# Any hockey fans in here? 2014 Playoffs are coming!



## TryN (Apr 10, 2014)

Who is getting ready for the playoffs?


----------



## dux (Apr 17, 2014)

Helloooo...........? Is there anybody out there?I love this time of year!! Minus the 15"of snow yesterday...
Go Wild!!


----------



## SjSharks (Apr 17, 2014)

Go Sharks! Beat LA Beat LA!!!


----------



## rob1121 (Apr 17, 2014)

Go wings lol. 23 years straight baby!!!! Detroit rock city!!

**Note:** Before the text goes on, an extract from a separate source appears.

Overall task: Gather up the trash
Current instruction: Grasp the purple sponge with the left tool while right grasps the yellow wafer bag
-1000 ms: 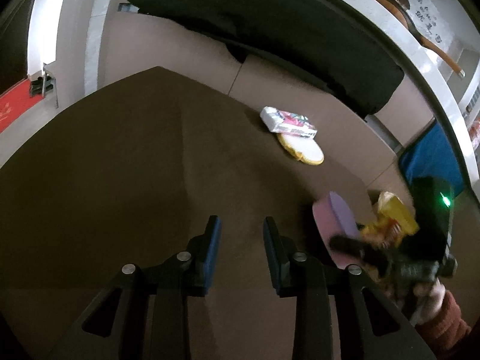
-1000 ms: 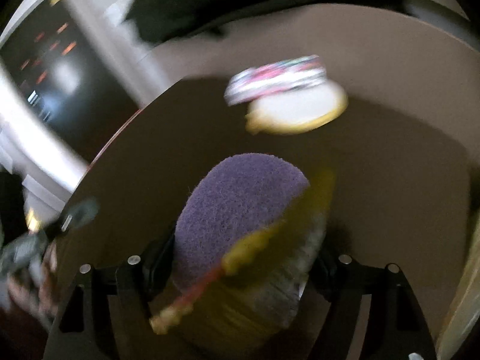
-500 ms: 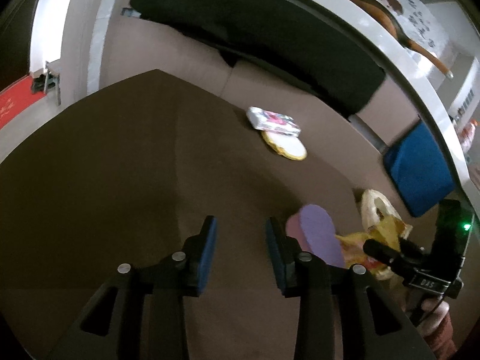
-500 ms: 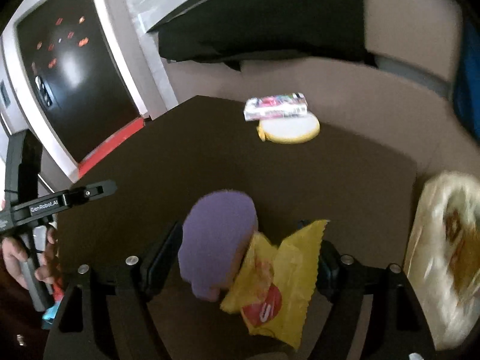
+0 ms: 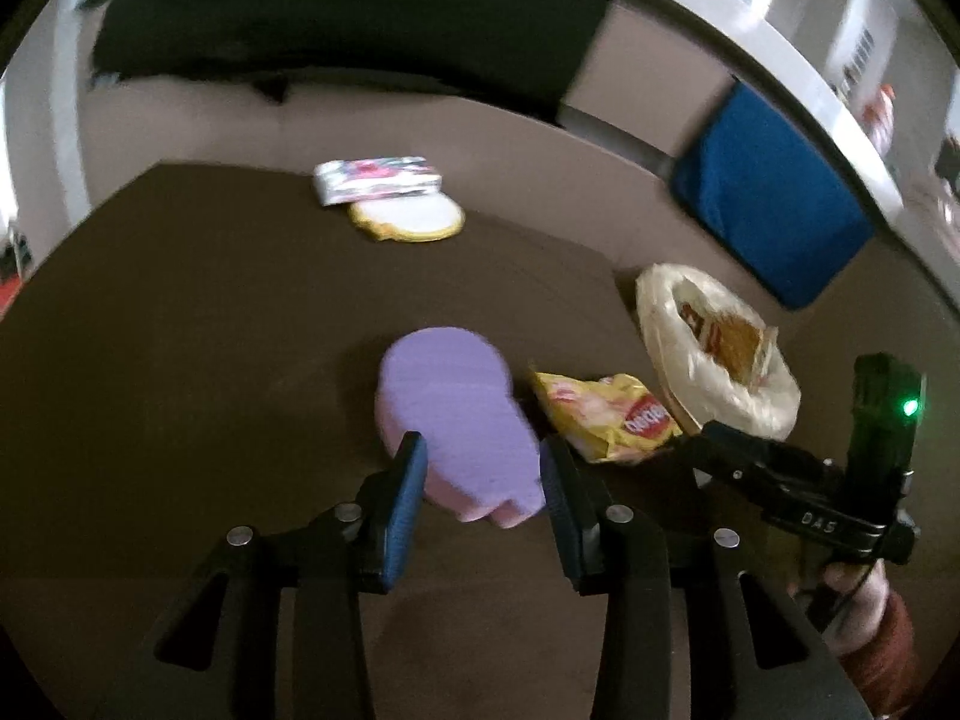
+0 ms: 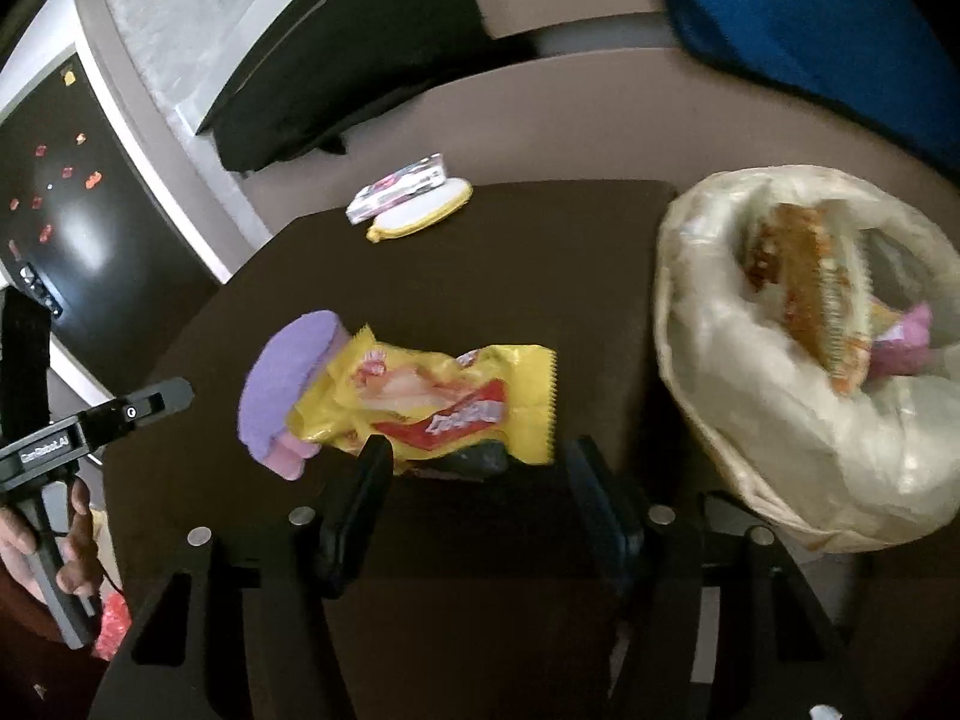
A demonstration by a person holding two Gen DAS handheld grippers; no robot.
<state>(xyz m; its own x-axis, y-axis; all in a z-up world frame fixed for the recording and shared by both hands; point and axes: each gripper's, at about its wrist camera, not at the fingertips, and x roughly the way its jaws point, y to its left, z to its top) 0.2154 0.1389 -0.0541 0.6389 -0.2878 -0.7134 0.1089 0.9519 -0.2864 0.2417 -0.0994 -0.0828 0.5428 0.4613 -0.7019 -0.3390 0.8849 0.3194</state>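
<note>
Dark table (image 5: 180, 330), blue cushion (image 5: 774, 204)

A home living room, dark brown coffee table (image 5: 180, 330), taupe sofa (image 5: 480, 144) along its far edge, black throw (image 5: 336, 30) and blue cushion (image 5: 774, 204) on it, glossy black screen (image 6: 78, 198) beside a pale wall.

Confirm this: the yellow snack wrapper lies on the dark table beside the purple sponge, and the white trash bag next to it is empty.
Wrong on one point: the white trash bag is not empty. The right wrist view shows an orange-printed wrapper and something pink inside it. The rest holds: the yellow snack wrapper lies on the dark table beside the purple sponge.
</note>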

Sent from my SGH-M819N using Rollitup mobile app


----------



## TryN (Apr 18, 2014)

dux said:


> Helloooo...........? Is there anybody out there?I love this time of year!! Minus the 15"of snow yesterday...
> Go Wild!!


Go B's ... Looks like most people are in the other forum for hockey, a few from this one!

Good luck!


----------



## TryN (Apr 18, 2014)

rob1121 said:


> Go wings lol. 23 years straight baby!!!! Detroit rock city!!
> 
> Sent from my SGH-M819N using Rollitup mobile app


See you tonight for Game 1!!!!!!!


----------



## dux (Apr 18, 2014)

Wow! I know how boston fans are feeling! Tough loss...


----------



## rob1121 (Apr 18, 2014)

Way to "steal" wings!!!! Lets go!

Sent from my SGH-M819N using Rollitup mobile app


----------



## TryN (Apr 19, 2014)

rob1121 said:


> Way to "steal" wings!!!! Lets go!
> 
> Sent from my SGH-M819N using Rollitup mobile app


Lol. Go B's!! Lol


----------



## 2paranoid (Apr 19, 2014)

yeah but I am a flyers fan and we are bout to get swept so fuck it. Just heard on the local sports talk radio that the New york market is buying up 30-40 percent of the second hand ticket sales...local arena going to be crawling with rangers fans. The Flyers did this to themselves though...the ENTIRE rest of the league has realized that they need to adopt a more european style of hockey (speed, finesse, endurance) but my team thinks they can still win because they can check hard and fight. It's embarrassing and a small part of me hopes we get swept so we dismantle the ownership and start fresh


----------



## TryN (Apr 20, 2014)

2paranoid said:


> yeah but I am a flyers fan and we are bout to get swept so fuck it. Just heard on the local sports talk radio that the New york market is buying up 30-40 percent of the second hand ticket sales...local arena going to be crawling with rangers fans. The Flyers did this to themselves though...the ENTIRE rest of the league has realized that they need to adopt a more european style of hockey (speed, finesse, endurance) but my team thinks they can still win because they can check hard and fight. It's embarrassing and a small part of me hopes we get swept so we dismantle the ownership and start fresh


All teams have cycles of us and downs ... At least the flyers have had more ups! Give them a few years to rebuild, in the meantime, hang in there!


----------



## TryN (Apr 20, 2014)

2paranoid said:


> yeah but I am a flyers fan and we are bout to get swept so fuck it. Just heard on the local sports talk radio that the New york market is buying up 30-40 percent of the second hand ticket sales...local arena going to be crawling with rangers fans. The Flyers did this to themselves though...the ENTIRE rest of the league has realized that they need to adopt a more european style of hockey (speed, finesse, endurance) but my team thinks they can still win because they can check hard and fight. It's embarrassing and a small part of me hopes we get swept so we dismantle the ownership and start fresh


Flyers did awesome today!


----------



## 2paranoid (Apr 20, 2014)

I know! I am pretty pumped, at least they showed we can hang. Gotta stop taking bad penalties though. If we are going to beat the rangers in a long series its gonna have to be at even strength, not with one or two men in the box. Playoffs have been awesome so far!


----------



## TryN (Apr 21, 2014)

2paranoid said:


> I know! I am pretty pumped, at least they showed we can hang. Gotta stop taking bad penalties though. If we are going to beat the rangers in a long series its gonna have to be at even strength, not with one or two men in the box. Playoffs have been awesome so far!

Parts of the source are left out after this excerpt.